SDRA: Síndrome do Desconforto Respiratório Agudo


- Vasodilatação dos capirlares alveolar grave: extravasa liquido do capilar p/ espaço alveolar
Os alvéolos ficam enxarcados de transudato
Derrame pleural pode ocorrer
Reduçao da relação PaO2/FiO2 (<300)

ALTERAÇOES RENAIS: dano tubular + micro trombos dentro do glomérulo + vasodilatação


Aumento da ureia e creatinina, paciente apresenta OLIGURIA;
* isquemia renal de padrão heterogêneo (lesão renal aguda)

ALTERAÇOES NEUROLOGICAS: na fase aguda pode ter Delirium, alterações do NC, agitação,
sonolência e alucinações (impacto a longo prazo?). Fase crônica: disfunções neurocognitivas

ALTERAÇOES DO TGI: redução do estimulo parassimpático, hipoglicemia, cel inflamatórias


Gastro paresia, íleo adinâmico (desnutrição)
Aumento da FA, GGT e Bilirrubinas. Transaminases nem sempre estarão aumentadas

Cenário de HIPERCOAGULABILIDADE + SUPRESSÃO MEDULAR

CIVD: Coagulação Intravascular Disseminada (micro trombos pelo corpo todo)


ATENÇAO: se o paciente tem sepse e está consumindo fatores de coagulação e evoluindo com
múltiplas disfunções orgânicas, pensar em CIVD (a hipoxemia pode ser uma CIVD no pulmão)
Critérios de triagem na sepse:

Usar em um contexto infeccioso e no paciente com fator de risco (idoso, imunodeprimido...)

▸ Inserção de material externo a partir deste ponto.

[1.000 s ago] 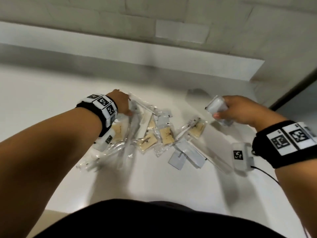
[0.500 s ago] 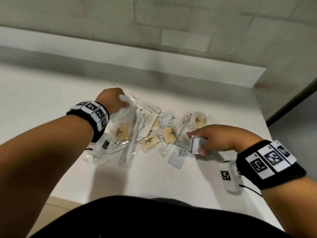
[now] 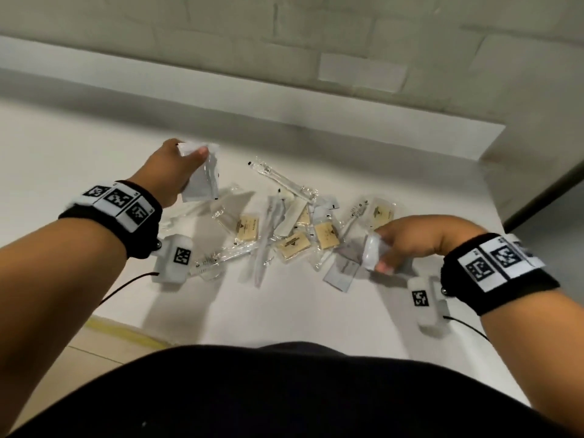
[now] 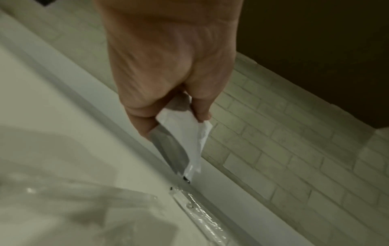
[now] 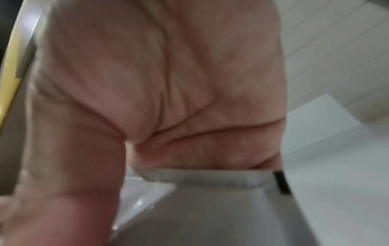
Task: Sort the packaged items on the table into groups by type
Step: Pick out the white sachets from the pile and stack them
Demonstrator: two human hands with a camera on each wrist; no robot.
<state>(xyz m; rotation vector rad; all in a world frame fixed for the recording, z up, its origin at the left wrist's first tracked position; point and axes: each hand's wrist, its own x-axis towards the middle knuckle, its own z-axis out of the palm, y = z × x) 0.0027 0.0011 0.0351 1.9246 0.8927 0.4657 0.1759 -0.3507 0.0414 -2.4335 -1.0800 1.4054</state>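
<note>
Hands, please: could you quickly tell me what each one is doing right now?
Left hand: pinches a white packet, lifted off the pile.
Right hand: grips a white packet just above the table.

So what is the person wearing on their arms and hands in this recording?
Both forearms are bare, with no sleeves or gloves. Each wrist carries a black band: the left wristband and the right wristband both bear white panels printed with black square fiducial markers. Under each wrist hangs a white boxy camera unit, left and right, each with its own marker and a thin black cable.
</note>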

Como estimar a gravidade da gravidade na sepse? SOFA score: estimar mortalidade


E se chegar um paciente com suspeita de sepse no meu plantão?
Na primeira hora da chegada do pct , pegar um acesso e já solicitar o pacote:
Coletar o que denota disfunção:
Gasometria com lactato, hemograma completo (ver plaqueta), creatinina, bilirrubina e
coagulograma (se suspeita de CIVD concomitante); culturas (4 balões: aeróbia e anaeróbia de 2
locais distintos, ex: de um membro superior e de um inferior);

ANTIBIOTICO EV de amplo espectro: baseado no foco suspeitado e na colonização do paciente

Expansão volêmica com cristaloides: se hipoperfusão (PA baixa, PULSO filiforme e PERFUSAO
tecidual lentificada). Dose individualizada; sugestão: 30ml/kg (cuidado com EAP na ICC desc)

Drogas vasoativas: de 1 hora é a NORA (ação periférica)

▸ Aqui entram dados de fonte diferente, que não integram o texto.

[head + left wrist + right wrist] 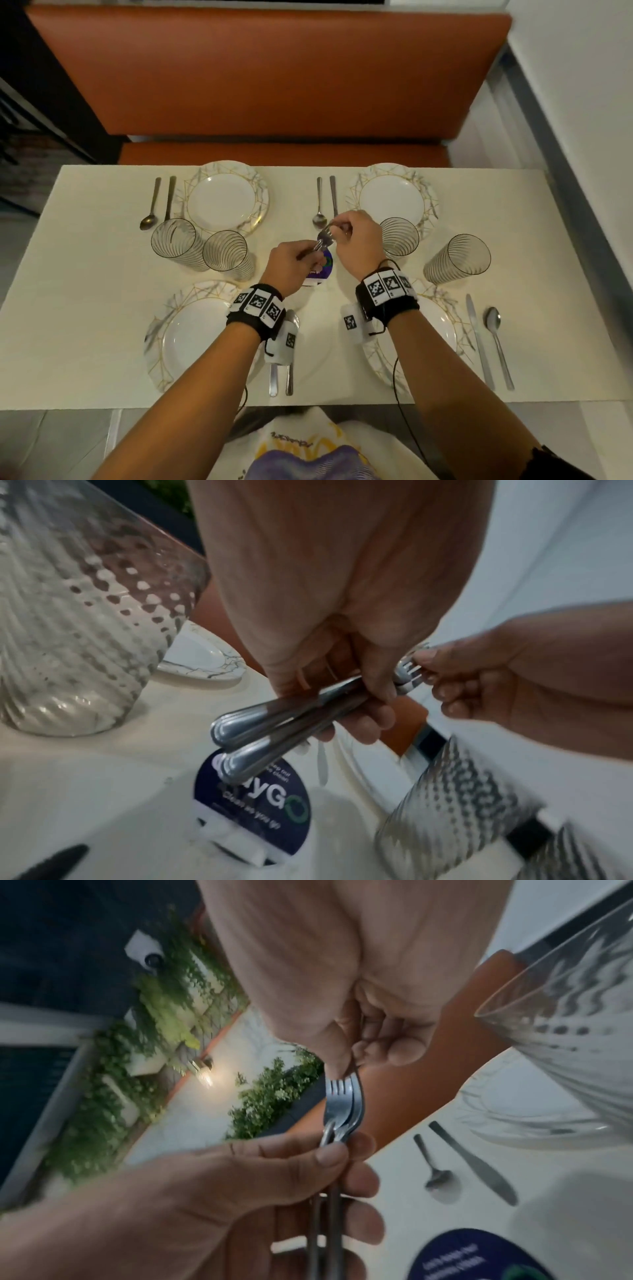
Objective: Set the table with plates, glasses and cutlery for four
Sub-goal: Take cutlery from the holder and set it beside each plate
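Head view: cream tabletop (102, 308) laid with four gold-veined plates: far left (227, 200), far right (392, 197), near left (185, 335), near right (442, 329), the last two partly hidden by forearms. Four ribbed glasses upright: two touching near the far left plate (173, 238) (226, 251), one beside the far right plate (399, 236), one further right (459, 257). Spoon and knife pairs beside the far left plate (150, 205), beside the far right plate (320, 205), right of the near right plate (493, 346); a fourth pair partly seen under the left wrist (281, 377). Left hand (294, 263) and right hand (356, 240) meeting above table centre on a bundle of forks (323, 238). Round dark blue label (323, 270) on the tabletop below the hands. Orange bench (267, 68) behind.

Left wrist view: left hand (342, 647) curled round the fork handles (274, 731), several stacked. Right hand's fingertips (428, 656) pinching the tines. Label (267, 804) directly beneath the handle ends, not touching. Glass (78, 620) at left; another (455, 813) at lower right, blurred.

Right wrist view: right hand (346, 993) pinching the tips of the fork heads (342, 1104) between thumb and fingers. Left hand (274, 1183) gripping the necks and handles. Exact fork count not determinable. Spoon (435, 1169) and knife (476, 1167) flat on the tabletop, a glass (565, 1042) beside them.
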The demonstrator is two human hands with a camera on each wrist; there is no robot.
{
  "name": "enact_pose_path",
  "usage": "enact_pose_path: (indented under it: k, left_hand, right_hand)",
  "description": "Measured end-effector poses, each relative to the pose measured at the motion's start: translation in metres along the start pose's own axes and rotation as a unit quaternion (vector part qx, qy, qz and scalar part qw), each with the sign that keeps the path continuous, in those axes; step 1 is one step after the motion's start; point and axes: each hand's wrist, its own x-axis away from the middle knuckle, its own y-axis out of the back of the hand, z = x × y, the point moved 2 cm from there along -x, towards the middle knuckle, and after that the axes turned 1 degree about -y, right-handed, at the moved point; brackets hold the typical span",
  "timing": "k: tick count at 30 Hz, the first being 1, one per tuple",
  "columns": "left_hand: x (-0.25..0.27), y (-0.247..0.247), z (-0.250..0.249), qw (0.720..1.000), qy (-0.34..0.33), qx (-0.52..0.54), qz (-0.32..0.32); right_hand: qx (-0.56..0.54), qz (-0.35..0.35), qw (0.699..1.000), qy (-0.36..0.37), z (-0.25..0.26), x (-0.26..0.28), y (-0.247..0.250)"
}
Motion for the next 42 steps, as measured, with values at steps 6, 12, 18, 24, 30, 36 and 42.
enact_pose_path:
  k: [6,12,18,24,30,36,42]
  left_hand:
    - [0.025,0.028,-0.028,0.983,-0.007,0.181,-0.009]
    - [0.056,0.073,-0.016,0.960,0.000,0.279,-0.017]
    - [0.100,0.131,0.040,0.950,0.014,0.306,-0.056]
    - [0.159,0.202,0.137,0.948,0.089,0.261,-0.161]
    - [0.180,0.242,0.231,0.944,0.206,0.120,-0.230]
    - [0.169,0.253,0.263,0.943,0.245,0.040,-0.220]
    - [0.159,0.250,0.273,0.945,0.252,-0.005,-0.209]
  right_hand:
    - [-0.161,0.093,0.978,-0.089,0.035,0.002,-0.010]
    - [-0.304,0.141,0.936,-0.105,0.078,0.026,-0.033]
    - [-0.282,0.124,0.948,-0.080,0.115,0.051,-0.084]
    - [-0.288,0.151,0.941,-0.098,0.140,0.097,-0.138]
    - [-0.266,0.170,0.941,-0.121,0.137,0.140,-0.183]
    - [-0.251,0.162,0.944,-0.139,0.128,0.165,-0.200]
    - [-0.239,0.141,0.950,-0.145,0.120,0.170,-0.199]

Mnemônica da 1 hora: ECA Vi um Dragão

OBS.: as culturas devem ser estéreis

NÃO FAZER SWAB DE: pele, cavidade oral, região genital e anal (não servem pra diagnóstico
nem pra nortear conduta, ou seja, não serve pra nada!)

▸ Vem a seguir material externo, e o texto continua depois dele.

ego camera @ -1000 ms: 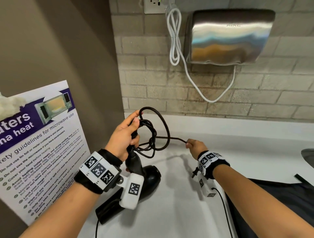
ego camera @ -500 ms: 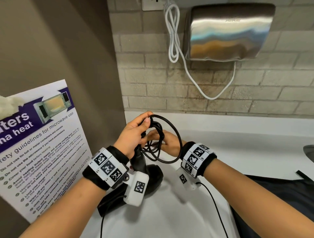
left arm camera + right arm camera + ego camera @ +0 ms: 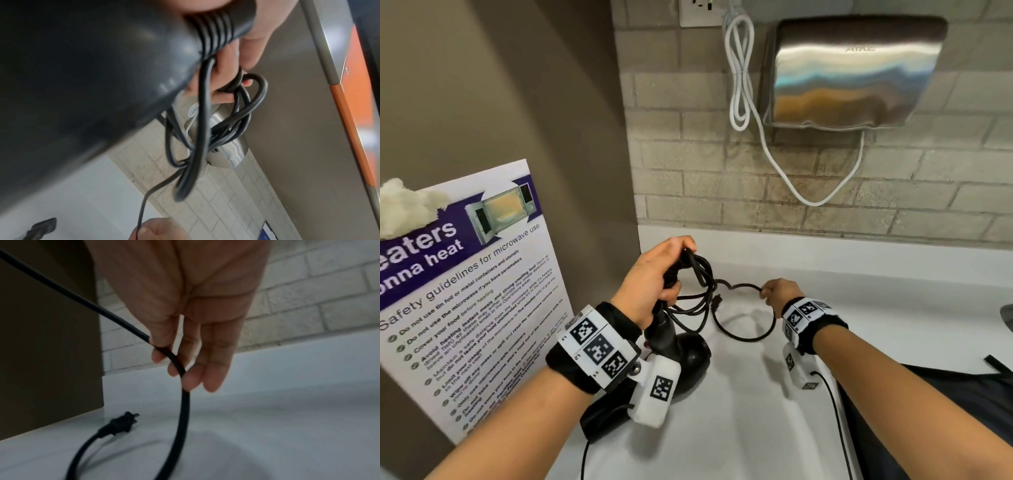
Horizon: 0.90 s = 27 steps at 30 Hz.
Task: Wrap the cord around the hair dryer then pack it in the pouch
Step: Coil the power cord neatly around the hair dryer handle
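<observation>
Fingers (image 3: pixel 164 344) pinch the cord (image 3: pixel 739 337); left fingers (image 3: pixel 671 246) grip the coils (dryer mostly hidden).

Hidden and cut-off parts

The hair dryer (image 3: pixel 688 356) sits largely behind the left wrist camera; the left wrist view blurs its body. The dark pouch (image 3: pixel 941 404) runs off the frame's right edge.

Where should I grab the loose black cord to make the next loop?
Probably pinch the cord just below the right hand, well above the plug, coming from above. That stretch hangs free in a curve over the counter, while the loops by the left hand are already bunched.
</observation>
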Motion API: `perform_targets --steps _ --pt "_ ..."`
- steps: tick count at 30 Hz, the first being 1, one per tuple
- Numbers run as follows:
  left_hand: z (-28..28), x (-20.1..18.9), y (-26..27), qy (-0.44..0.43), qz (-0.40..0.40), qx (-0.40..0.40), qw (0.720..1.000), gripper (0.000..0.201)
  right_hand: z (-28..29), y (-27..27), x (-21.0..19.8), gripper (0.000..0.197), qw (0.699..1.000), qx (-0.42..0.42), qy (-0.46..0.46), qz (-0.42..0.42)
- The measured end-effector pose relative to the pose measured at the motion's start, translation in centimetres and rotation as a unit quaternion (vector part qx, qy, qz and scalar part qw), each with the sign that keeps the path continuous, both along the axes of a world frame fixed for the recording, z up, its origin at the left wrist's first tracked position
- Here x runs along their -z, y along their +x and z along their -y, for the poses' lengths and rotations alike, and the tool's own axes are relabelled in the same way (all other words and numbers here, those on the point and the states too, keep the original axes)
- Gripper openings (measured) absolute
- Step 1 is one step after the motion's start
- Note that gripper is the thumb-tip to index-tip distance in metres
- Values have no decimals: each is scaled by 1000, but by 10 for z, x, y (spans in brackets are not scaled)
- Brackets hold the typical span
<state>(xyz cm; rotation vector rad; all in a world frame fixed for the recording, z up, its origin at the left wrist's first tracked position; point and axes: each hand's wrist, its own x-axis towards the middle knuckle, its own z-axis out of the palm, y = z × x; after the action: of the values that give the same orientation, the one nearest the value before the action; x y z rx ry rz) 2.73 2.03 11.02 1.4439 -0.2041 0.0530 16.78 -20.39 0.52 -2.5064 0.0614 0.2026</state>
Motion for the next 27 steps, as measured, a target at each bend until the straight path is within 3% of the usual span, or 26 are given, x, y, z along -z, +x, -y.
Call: perform_targets --steps 5,8,12,16,27 --pt "4 0 6 42 22 -31 998 12 -24 -23 -31 39 990 -67 -121 43" --pt "5 0 7 49 24 -30 998 11 -43 -40 -46 55 970 -209 -45 115" --pt "4 0 8 42 22 -42 998 14 -64 -58 -60 34 901 -399 96 139" --pt "5 0 5 44 28 -43 998 14 -63 -63 -67 24 925 -343 127 104" --pt "5 -2 2 64 46 -79 994 10 -58 -51 -116 19 926 -228 127 274"
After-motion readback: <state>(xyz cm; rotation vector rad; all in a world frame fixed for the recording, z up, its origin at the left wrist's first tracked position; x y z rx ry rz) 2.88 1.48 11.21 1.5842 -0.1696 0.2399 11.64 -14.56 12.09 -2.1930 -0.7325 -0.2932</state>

Pacote da reavaliação: 6º hora


- Avaliar a ressuscitação volêmica (sinais de melhora hemodinâmica. Urinando? NC melhor?)
- Avaliar transfusão se persistir hipoperfundido e Hb<7
- Avaliar debito cardíaco (inotrópico como a Dobuta)
*Restaurar a dieta enteral tem sido associado a menor mortalidade e tempo de hospitalização
*Diálise precoce aumenta mortalidade: quando dá volume já melhora a perfusão/ função renal

O que mais mudou foi o tempo de ATB: se o paciente estiver estável, com um baixo risco pra
sepse e um diagnóstico diferencial possível, não precisa correr e começar antibiótico, tem até
3h. Porém, se for um paciente neutro pênico, febril, com disfunção orgânica: fazer na 1º hora!